At the same time, there are plenty of so-called manager mode CEOs and companies who do very well. Warren Buffet did not even found Berkshire Hathaway — he bought it. Larry and Sergey famously brought in Eric Schmidt. Starbucks was small time until Howard Schultz got there, 11 years after it was founded.

"Founder Mode" is still hot on people’s mind after Brian Chesky's (Cofounder & CEO of Airbnb) talk at Y Combinator and Paul Graham's blog about it (interesting Steve Jobs tidbit below from the blog):

For example, Steve Jobs used to run an annual retreat for what he considered the 100 most important people at Apple, and these were not the 100 people highest on the org chart. Can you imagine the force of will it would take to do this at the average company? And yet imagine how useful such a thing could be. It could make a big company feel like a startup. Steve presumably wouldn't have kept having these retreats if they didn't work. But I've never heard of another company doing this. So is it a good idea, or a bad one? We still don't know. That's how little we know about founder mode.

I've seen founders who were disasters and completely could not scale.

They needed help.

If they got it, their companies sometimes did well (it depended on who they hired). If they did not, those founders failed.

It is great to point to the amazing founders who led their companies this way.

I've had the chance to work with Jeff Bezos and to interview with Elon Musk. This much is clear - they are both smarter and more driven than most us will ever be.

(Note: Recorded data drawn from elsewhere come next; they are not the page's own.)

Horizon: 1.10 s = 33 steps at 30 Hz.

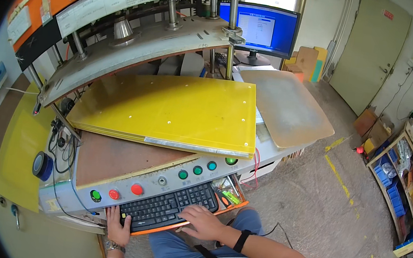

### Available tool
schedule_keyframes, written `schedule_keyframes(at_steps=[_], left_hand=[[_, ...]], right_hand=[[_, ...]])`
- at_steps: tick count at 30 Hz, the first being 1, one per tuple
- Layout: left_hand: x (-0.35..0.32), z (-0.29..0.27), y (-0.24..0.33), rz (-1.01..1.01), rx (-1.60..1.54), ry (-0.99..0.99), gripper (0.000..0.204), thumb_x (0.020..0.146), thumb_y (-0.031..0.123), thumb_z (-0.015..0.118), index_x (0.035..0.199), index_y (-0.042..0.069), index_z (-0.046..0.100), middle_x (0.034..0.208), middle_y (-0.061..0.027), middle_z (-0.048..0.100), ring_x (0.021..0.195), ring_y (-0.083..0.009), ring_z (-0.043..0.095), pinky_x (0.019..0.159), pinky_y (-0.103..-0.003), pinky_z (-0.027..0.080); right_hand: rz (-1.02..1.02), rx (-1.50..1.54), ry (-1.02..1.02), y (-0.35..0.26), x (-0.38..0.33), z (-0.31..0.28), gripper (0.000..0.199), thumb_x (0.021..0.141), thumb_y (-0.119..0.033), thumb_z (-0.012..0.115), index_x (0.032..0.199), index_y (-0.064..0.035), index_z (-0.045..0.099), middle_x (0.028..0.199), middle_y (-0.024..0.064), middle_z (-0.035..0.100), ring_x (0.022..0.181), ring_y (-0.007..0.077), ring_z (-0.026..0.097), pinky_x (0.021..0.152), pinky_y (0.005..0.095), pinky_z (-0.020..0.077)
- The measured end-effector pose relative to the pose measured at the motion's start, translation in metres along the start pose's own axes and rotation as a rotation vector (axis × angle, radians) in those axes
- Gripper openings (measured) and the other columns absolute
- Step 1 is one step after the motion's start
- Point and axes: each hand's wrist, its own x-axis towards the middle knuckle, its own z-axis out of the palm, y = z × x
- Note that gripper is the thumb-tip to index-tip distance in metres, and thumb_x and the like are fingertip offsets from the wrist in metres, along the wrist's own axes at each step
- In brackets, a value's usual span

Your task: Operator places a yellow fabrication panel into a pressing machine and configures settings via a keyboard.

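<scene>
A black keyboard (161, 208) lies on an orange-edged tray at the front of a press machine. My left hand (118, 228) is at the keyboard's left end, its fingers stretched along the edge and over the corner keys. Over the right half of the keys rests my right hand (202, 223), palm down with its fingers apart. Neither hand holds anything. Just above the keyboard runs the machine's grey control panel (149, 180), with red buttons (137, 189) and green buttons (183, 175).
A stack of yellow panels (167, 107) lies on the machine bed under the raised metal plate (150, 42). A brown board (288, 109) sits to its right, before a lit monitor (263, 28). Blue tape (43, 166) stands at left; a loaded shelf (410, 184) is far right.
</scene>
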Motion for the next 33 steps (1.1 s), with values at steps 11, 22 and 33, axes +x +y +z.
schedule_keyframes(at_steps=[11, 22, 33], left_hand=[[-0.007, 0.000, -0.003, -0.010, -0.004, 0.005, 0.063, 0.097, 0.025, 0.067, 0.149, -0.007, 0.050, 0.161, -0.0270, 0.042, 0.153, -0.0465, 0.031, 0.127, -0.051, 0.025], [0.004, 0.006, -0.002, 0.002, 0.026, 0.042, 0.064, 0.098, 0.028, 0.068, 0.150, -0.004, 0.050, 0.161, -0.0262, 0.042, 0.153, -0.0443, 0.033, 0.126, -0.048, 0.028], [-0.002, 0.004, -0.001, -0.017, 0.022, 0.033, 0.065, 0.096, 0.028, 0.070, 0.150, -0.004, 0.051, 0.163, -0.0266, 0.041, 0.153, -0.0442, 0.033, 0.126, -0.048, 0.028]], right_hand=[[0.026, 0.057, 0.120, 0.005, -0.011, 0.001, 0.040, 0.089, -0.028, 0.075, 0.121, -0.0049, 0.066, 0.116, 0.0158, 0.066, 0.119, 0.0356, 0.059, 0.104, 0.0481, 0.0450], [0.273, -0.235, 0.332, 0.034, -0.050, -0.079, 0.037, 0.082, -0.017, 0.081, 0.116, -0.0056, 0.069, 0.115, 0.0168, 0.069, 0.112, 0.0400, 0.062, 0.099, 0.0500, 0.0499], [0.224, -0.287, 0.148, 0.020, -0.024, -0.038, 0.042, 0.087, -0.038, 0.079, 0.119, -0.0132, 0.070, 0.147, 0.0169, 0.052, 0.140, 0.0411, 0.047, 0.115, 0.0567, 0.0366]])
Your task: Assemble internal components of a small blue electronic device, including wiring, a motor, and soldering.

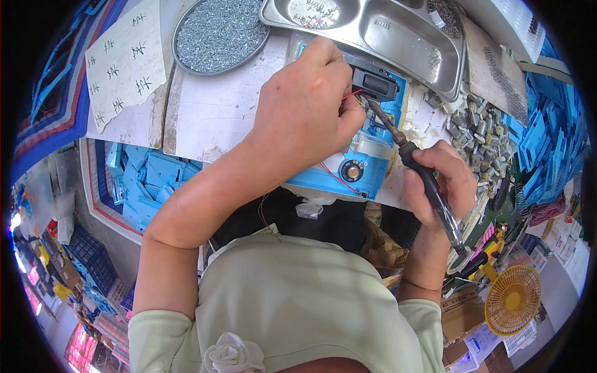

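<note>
A blue plastic housing (373, 163) with electronic parts lies at the table's front edge. My left hand (305, 102) is over its left part, fingers pinched together on a thin red wire (352, 95). In my right hand (453, 180) is a soldering iron (430, 186) with a black handle. Its tip reaches into the housing beside the wire, close to my left thumb. A black rectangular part (377, 86) sits at the housing's far end. Nearer to me a round black part with a metal centre (352, 171) is fitted, with red wires running beside it.
A round tray of small screws (221, 34) stands far left, beside a handwritten paper sheet (127, 62). A compartmented metal tray (404, 40) lies at the back. Grey metal pieces (482, 133) are heaped at right. Blue plastic parts (149, 180) fill a bin at left; more (550, 124) lie right.
</note>
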`<control>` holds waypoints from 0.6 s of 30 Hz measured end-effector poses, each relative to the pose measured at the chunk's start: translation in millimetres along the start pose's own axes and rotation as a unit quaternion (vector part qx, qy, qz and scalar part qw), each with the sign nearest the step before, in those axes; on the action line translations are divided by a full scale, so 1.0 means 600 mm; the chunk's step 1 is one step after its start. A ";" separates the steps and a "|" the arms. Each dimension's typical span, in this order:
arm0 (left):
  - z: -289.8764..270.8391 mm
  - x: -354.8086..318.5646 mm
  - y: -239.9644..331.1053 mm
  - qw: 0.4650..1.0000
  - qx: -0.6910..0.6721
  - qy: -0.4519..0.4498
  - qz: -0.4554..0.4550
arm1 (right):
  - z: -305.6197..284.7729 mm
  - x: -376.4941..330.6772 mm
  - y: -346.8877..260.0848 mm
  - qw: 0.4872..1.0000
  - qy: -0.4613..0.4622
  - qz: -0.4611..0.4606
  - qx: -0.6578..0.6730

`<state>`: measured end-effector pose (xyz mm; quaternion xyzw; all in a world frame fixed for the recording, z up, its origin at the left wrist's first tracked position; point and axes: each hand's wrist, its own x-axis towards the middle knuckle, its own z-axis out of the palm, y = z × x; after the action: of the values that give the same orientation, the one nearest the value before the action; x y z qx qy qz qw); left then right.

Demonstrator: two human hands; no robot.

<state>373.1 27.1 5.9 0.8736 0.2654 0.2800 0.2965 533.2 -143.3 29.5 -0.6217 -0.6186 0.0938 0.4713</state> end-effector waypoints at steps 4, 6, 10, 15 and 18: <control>0.000 0.000 0.000 1.000 -0.004 0.005 0.002 | -0.006 -0.012 -0.001 1.000 0.007 -0.007 0.002; 0.000 0.000 0.001 1.000 -0.004 0.003 0.001 | -0.010 -0.016 -0.004 1.000 0.009 -0.006 0.001; -0.002 0.000 0.002 1.000 -0.006 -0.003 -0.005 | -0.017 -0.020 -0.009 1.000 0.015 -0.003 0.000; -0.003 0.000 0.001 1.000 -0.004 -0.006 0.005 | -0.021 -0.029 -0.007 1.000 0.025 0.004 -0.004; -0.010 0.001 -0.001 1.000 -0.006 -0.011 0.017 | -0.029 -0.036 -0.012 0.999 0.029 0.016 -0.010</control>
<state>369.4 30.1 9.9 0.8791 0.2452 0.2775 0.3001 535.8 -171.4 33.9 -0.6386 -0.5957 0.0770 0.4810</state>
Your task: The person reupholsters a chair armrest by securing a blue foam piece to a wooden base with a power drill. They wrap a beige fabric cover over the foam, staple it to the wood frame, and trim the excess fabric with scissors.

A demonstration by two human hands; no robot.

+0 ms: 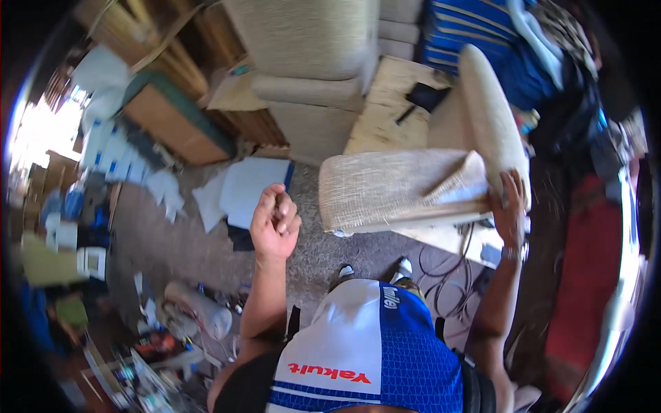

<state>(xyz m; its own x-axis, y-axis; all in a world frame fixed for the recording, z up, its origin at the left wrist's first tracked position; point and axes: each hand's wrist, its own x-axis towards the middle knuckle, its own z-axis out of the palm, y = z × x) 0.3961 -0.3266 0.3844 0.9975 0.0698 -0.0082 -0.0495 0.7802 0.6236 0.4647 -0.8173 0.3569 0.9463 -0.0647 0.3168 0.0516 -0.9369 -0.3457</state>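
Note:
A beige upholstered sofa arm (392, 189) lies in front of me, its woven fabric covering the left part and a loose flap folded up near its right end. Pale padding shows under that flap. My right hand (508, 206) grips the right end, where the piece meets a second, curved beige upholstered panel (492, 113) that stands up behind. Over the floor, left of the sofa arm and apart from it, my left hand (275, 220) is raised with its fingers curled in. Whether something small sits between those fingers cannot be made out.
A plywood board (379, 110) lies under the sofa parts, with a black item (427, 96) on it. Beige seating (303, 41) stands behind. Coiled hoses (447, 282) lie near my feet. A white sheet (255, 189), a green-edged panel (179, 120) and clutter occupy the left.

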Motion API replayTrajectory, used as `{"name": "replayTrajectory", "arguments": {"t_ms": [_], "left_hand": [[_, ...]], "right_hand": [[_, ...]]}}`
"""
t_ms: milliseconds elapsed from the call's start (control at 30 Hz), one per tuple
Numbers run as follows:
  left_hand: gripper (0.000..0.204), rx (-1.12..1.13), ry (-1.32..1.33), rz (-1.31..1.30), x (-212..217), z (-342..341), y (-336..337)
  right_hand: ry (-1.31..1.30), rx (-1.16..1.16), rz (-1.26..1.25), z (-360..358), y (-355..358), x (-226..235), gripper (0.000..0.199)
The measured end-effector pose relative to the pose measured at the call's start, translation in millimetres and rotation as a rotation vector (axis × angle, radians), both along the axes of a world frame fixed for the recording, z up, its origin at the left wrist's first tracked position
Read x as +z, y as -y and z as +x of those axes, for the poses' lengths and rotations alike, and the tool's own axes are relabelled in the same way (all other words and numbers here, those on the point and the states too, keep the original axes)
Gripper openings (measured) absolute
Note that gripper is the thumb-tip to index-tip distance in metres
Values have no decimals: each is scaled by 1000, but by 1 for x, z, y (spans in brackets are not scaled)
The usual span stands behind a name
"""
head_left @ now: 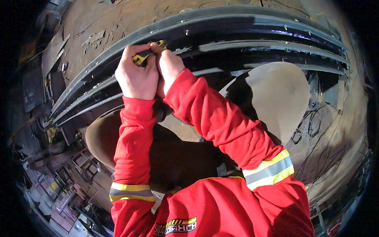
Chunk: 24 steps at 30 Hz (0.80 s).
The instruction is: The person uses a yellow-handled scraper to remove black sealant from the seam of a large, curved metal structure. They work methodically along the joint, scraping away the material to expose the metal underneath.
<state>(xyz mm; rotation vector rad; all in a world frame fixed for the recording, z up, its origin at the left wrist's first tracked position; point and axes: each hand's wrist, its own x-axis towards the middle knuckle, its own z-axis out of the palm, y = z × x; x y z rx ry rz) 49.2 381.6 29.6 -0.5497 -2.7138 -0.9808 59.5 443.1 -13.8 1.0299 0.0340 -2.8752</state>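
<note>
In the head view, both hands meet at a long curved metal rail [244,29] that sweeps across the upper part of the picture. The left hand [136,73] is curled into a fist around a small yellow-and-black tool [143,57], whose tip pokes out toward the rail's dark channel. The right hand [169,67] is pressed against the left, fingers folded; it touches the same tool near its tip, though how firmly it grips cannot be told. Both arms wear red sleeves [215,118] with reflective bands. Below the rail sits a pale rounded plate [276,94], and clutter lies on the floor [59,177] at lower left.
</note>
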Motion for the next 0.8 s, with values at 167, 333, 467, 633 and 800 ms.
{"name": "replayTrajectory", "arguments": {"t_ms": [167, 333, 467, 633, 800], "left_hand": [[17, -36, 21, 1, 5, 0, 0], [17, -37, 5, -14, 6, 0, -1], [17, -51, 5, 31, 3, -2, 1], [16, -83, -38, 48, 3, -3, 2], [16, -70, -31, 32, 10, 0, -1]], "right_hand": [[-17, -25, -34, -2, 2, 4, 22], [-116, -40, -129, -5, 10, -10, 24], [-115, -55, -96, -5, 10, -9, 25], [-79, -42, -101, -3, 6, 1, 25], [-131, -44, -117, -5, 9, -6, 24]]}}
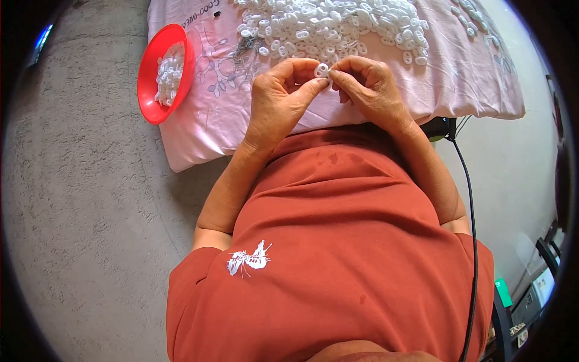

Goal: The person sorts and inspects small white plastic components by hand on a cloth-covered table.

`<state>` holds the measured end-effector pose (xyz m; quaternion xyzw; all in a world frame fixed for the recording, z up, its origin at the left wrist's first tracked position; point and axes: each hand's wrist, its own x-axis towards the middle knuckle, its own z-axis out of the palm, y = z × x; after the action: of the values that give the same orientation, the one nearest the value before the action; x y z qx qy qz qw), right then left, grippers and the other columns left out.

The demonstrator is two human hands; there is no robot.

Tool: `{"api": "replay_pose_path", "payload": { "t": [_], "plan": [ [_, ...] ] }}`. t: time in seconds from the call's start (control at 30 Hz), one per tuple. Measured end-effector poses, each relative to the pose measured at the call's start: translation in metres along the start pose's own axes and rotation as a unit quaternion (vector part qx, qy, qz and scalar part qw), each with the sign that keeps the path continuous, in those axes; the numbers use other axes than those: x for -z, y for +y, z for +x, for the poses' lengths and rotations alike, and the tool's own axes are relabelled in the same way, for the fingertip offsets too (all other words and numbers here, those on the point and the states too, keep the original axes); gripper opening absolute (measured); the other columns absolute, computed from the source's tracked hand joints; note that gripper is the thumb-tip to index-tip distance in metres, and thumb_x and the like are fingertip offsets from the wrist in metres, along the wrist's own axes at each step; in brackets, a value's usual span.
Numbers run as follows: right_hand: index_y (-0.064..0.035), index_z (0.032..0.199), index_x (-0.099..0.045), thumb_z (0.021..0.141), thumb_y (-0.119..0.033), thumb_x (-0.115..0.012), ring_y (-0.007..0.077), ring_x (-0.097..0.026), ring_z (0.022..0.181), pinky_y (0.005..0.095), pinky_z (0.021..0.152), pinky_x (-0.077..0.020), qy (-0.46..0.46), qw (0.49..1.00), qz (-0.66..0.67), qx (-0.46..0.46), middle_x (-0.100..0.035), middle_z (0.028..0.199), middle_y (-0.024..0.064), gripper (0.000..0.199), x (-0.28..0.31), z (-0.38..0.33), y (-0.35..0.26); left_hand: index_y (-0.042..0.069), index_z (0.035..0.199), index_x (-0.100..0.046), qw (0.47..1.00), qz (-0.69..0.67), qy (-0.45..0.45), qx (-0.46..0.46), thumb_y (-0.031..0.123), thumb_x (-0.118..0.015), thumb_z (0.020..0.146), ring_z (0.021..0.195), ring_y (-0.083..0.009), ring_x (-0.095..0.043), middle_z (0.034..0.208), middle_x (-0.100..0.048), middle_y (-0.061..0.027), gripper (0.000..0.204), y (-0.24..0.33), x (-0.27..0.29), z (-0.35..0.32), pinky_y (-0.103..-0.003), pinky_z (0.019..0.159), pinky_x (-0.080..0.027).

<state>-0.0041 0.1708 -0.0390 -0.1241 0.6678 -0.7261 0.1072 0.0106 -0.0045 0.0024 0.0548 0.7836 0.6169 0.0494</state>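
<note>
Between my hands is a small white oval plastic piece with two holes (321, 70), held up over the near part of the pink cloth. My left hand (283, 96) pinches it from the left, thumb below it and fingers behind. My right hand (369, 87) is closed in a pinch at the piece's right edge; whatever its fingertips hold is too small to make out. Just beyond my hands a large heap of similar white pieces (338, 27) spreads over the cloth. Thin grey metal bits (246, 51) lie at the heap's left side.
A red bowl (145, 90) with white pieces in it stands at the left edge of the pink cloth (199, 130). More pale pieces (467, 21) lie at the far right. A black cable (472, 241) runs down on my right. A small dark object (217, 13) sits far left.
</note>
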Motion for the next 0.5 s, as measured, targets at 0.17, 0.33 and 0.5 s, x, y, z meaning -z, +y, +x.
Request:
{"api": "replay_pose_path", "payload": {
  "t": [0.17, 0.33, 0.5],
  "plan": [
    [0.0026, 0.093, -0.066, 0.093, -0.010, -0.060, 0.0050, -0.055, 0.061, 0.0189, 0.055, -0.0448, 0.000, 1.000, 0.018, -0.002, -0.063, 0.076, 0.0017, 0.014, 0.0001, 0.0008, 0.0001, -0.003, 0.106, -0.063, 0.996, 0.083, 0.006, -0.031, -0.001, -0.069, 0.084, 0.088, -0.0129, -0.067, 0.096, -0.069, -0.0087, 0.023, -0.0044, -0.0038, -0.0006, -0.025, 0.080, -0.054],
    [0.0024, 0.092, -0.066, 0.092, -0.010, -0.060, 0.0058, -0.056, 0.061, 0.0195, 0.055, -0.0457, -0.001, 0.999, 0.039, -0.004, -0.064, 0.077, 0.0028, 0.014, 0.0028, 0.0011, 0.0000, -0.001, 0.099, -0.066, 0.973, 0.170, 0.052, -0.148, 0.003, -0.076, 0.075, 0.075, -0.0164, -0.070, 0.085, -0.070, -0.0111, 0.026, -0.0039, -0.0070, 0.0016, -0.026, 0.067, -0.056],
    [0.0016, 0.091, -0.066, 0.092, -0.011, -0.061, 0.0059, -0.055, 0.060, 0.0199, 0.055, -0.0455, -0.008, 0.997, 0.074, -0.031, -0.064, 0.076, 0.0028, 0.014, 0.0047, 0.0012, -0.0025, -0.001, 0.099, -0.066, 0.967, 0.183, 0.056, -0.166, 0.001, -0.075, 0.075, 0.075, -0.0174, -0.070, 0.086, -0.070, -0.0118, 0.025, -0.0005, -0.0085, -0.0004, -0.027, 0.066, -0.056]
  ]
}}
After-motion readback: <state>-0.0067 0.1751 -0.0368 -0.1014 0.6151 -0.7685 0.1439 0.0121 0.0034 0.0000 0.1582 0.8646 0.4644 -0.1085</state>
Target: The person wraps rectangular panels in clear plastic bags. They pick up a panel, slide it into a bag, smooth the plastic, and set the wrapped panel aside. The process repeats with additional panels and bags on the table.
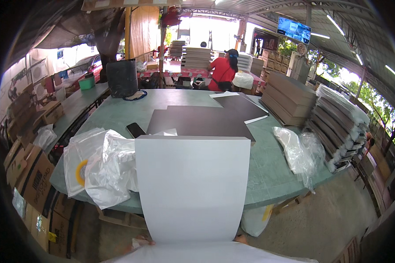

It is an oversimplification to say "Founder Mode" is the only or the best way:

  • First, there are counterexamples of "professional management" working out extremely well.

  • Second, many founders who have a great initial idea do not have the "complete package" to lead like Jobs, Bezos, or Musk.

What I do agree with strongly is that a leader must be willing to cut through levels and talk to whoever they need to in the organization. There is a difference between doing this to the point where other leaders cannot run their own areas though.

Jeff Bezos’ idea of "Single Threaded Owners" split the difference well.